- _TASK TO CARRY OUT_
With the entries below as the source, tally the lines that contain the string "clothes" and give the number only.

Data excerpts

========================

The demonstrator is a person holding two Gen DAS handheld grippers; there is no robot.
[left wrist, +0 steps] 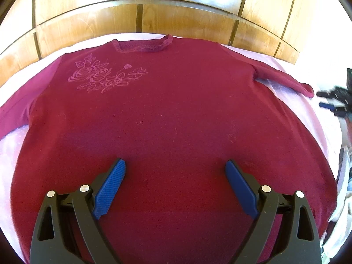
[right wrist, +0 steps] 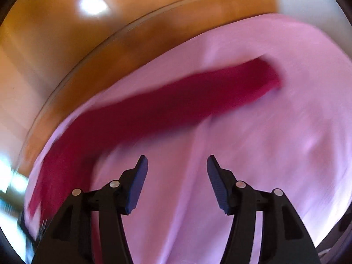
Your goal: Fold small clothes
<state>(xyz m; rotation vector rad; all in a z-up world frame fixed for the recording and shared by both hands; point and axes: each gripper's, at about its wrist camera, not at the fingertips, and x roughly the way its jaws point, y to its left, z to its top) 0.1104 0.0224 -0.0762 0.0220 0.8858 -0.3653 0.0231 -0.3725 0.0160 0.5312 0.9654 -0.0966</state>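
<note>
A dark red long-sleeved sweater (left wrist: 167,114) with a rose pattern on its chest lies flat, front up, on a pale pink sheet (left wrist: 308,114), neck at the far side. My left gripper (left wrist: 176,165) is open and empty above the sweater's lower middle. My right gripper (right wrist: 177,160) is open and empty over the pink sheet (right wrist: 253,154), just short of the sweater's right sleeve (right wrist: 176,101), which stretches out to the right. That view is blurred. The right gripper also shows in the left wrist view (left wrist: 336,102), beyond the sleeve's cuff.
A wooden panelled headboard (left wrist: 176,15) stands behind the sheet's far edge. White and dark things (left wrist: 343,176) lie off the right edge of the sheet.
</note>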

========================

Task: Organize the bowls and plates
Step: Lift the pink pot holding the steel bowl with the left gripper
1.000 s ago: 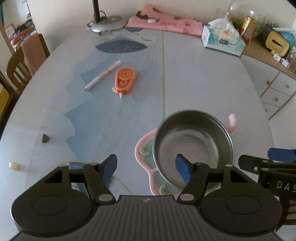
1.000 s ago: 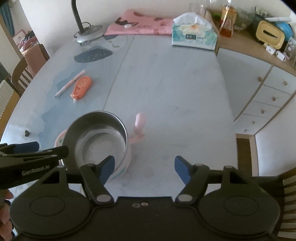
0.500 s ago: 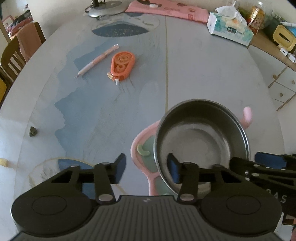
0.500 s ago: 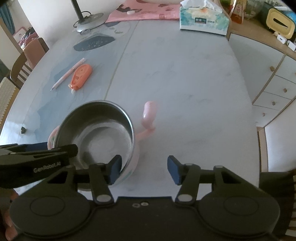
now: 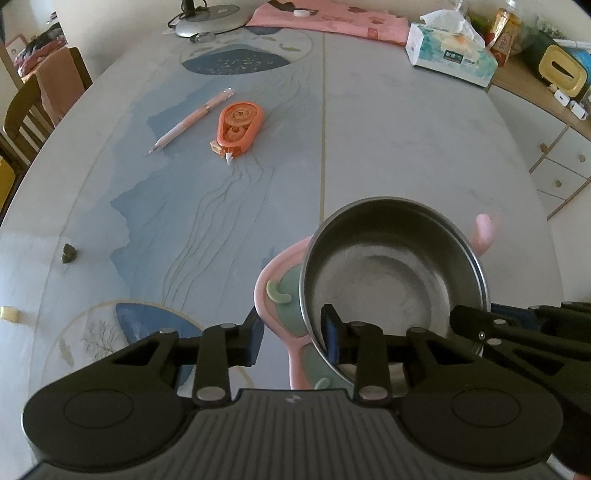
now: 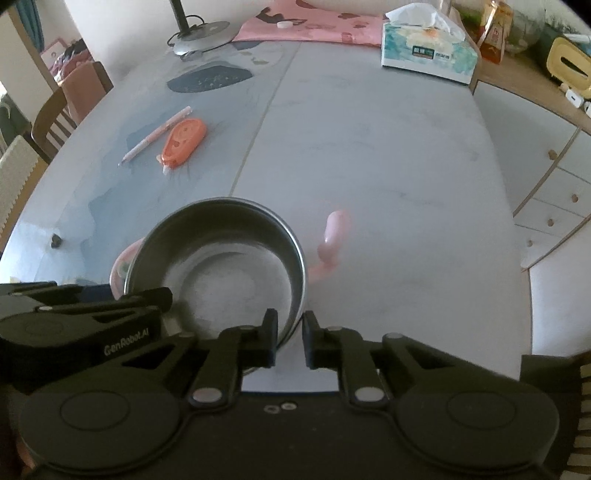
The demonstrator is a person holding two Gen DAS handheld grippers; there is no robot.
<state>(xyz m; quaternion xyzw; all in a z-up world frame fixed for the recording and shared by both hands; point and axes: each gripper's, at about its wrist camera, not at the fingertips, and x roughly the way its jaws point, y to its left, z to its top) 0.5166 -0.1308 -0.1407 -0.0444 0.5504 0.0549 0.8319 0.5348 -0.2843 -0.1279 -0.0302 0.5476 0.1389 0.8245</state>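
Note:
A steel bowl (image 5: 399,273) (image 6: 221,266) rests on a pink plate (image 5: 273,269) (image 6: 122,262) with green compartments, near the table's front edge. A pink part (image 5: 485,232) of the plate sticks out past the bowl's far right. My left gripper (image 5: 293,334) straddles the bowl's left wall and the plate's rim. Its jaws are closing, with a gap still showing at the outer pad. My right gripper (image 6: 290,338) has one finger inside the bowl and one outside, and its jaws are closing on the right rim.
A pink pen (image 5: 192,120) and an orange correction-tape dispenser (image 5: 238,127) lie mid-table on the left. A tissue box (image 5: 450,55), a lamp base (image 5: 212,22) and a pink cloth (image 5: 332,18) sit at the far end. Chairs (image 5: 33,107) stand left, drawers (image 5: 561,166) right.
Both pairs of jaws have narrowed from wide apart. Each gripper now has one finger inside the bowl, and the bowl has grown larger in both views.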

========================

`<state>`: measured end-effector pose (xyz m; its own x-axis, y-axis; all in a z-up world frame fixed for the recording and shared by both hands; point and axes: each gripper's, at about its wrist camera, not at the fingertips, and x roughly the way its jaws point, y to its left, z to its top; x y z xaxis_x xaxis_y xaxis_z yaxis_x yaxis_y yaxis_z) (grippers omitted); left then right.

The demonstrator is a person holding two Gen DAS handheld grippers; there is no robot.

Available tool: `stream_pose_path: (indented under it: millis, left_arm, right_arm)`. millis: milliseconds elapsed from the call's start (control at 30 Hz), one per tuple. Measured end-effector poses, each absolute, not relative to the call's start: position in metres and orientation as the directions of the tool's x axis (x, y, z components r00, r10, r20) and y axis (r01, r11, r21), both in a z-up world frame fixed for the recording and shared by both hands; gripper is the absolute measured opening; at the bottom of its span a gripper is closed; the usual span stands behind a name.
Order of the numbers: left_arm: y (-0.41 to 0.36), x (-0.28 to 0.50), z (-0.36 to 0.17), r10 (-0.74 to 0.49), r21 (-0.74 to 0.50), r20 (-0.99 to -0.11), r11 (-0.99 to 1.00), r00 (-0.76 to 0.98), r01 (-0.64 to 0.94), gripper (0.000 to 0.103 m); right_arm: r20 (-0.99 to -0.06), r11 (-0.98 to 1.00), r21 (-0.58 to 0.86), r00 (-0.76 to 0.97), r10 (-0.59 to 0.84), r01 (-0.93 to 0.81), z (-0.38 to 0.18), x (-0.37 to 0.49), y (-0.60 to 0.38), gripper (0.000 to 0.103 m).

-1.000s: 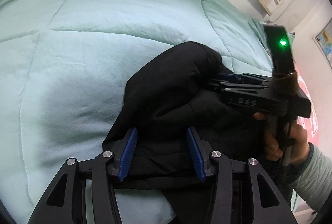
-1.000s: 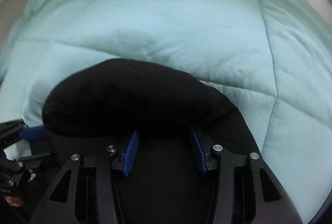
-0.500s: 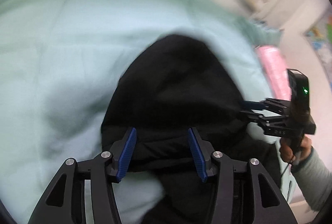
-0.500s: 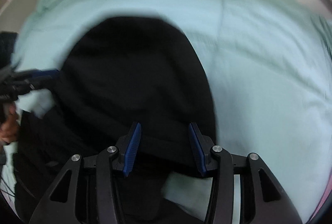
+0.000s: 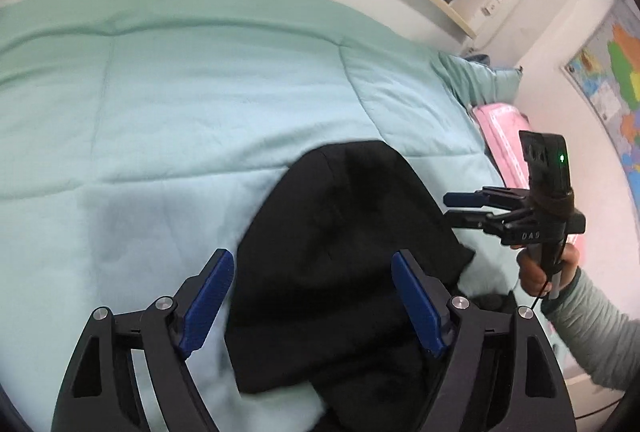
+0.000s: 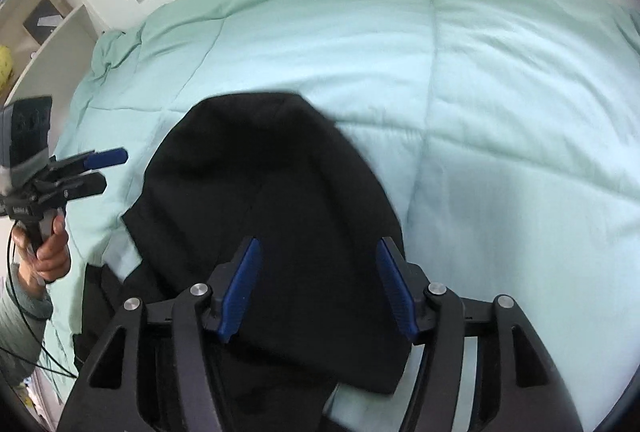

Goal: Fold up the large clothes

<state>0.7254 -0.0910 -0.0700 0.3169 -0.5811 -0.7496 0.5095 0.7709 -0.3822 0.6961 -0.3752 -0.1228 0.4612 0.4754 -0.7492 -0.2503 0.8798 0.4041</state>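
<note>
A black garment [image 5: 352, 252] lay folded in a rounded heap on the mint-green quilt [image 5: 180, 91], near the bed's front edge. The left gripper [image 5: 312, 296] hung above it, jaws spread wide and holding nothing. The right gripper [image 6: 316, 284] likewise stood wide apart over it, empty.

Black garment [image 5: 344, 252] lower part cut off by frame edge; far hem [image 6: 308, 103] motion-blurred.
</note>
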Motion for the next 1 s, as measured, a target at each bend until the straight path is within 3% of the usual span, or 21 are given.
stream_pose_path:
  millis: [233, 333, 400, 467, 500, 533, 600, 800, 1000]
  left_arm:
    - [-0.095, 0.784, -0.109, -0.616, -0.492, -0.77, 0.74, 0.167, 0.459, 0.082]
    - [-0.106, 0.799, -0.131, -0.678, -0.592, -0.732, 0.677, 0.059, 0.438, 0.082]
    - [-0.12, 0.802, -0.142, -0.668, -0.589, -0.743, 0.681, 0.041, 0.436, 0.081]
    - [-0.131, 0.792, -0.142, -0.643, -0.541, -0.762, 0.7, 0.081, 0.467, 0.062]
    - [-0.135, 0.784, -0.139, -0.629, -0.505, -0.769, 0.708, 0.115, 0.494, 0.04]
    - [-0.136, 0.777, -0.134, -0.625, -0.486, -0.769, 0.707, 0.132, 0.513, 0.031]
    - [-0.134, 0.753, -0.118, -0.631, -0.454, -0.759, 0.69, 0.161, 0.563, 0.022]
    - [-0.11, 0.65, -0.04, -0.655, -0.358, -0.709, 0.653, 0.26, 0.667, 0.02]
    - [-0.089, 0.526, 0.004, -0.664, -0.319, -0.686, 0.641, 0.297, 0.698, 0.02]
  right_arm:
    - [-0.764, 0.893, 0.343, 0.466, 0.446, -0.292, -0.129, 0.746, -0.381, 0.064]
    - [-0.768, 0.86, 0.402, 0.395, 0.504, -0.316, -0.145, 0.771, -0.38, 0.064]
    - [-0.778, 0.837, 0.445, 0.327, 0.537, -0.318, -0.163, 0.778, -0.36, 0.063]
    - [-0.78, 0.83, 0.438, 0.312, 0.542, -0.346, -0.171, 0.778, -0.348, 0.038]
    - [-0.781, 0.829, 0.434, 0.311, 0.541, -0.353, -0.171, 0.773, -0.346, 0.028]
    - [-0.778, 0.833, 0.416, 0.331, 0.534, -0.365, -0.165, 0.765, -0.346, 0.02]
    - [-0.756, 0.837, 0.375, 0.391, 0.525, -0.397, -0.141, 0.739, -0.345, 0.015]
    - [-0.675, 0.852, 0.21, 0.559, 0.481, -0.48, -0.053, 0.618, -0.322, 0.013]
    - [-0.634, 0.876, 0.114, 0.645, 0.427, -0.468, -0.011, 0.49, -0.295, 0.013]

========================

- _SOLUTION BELOW_
2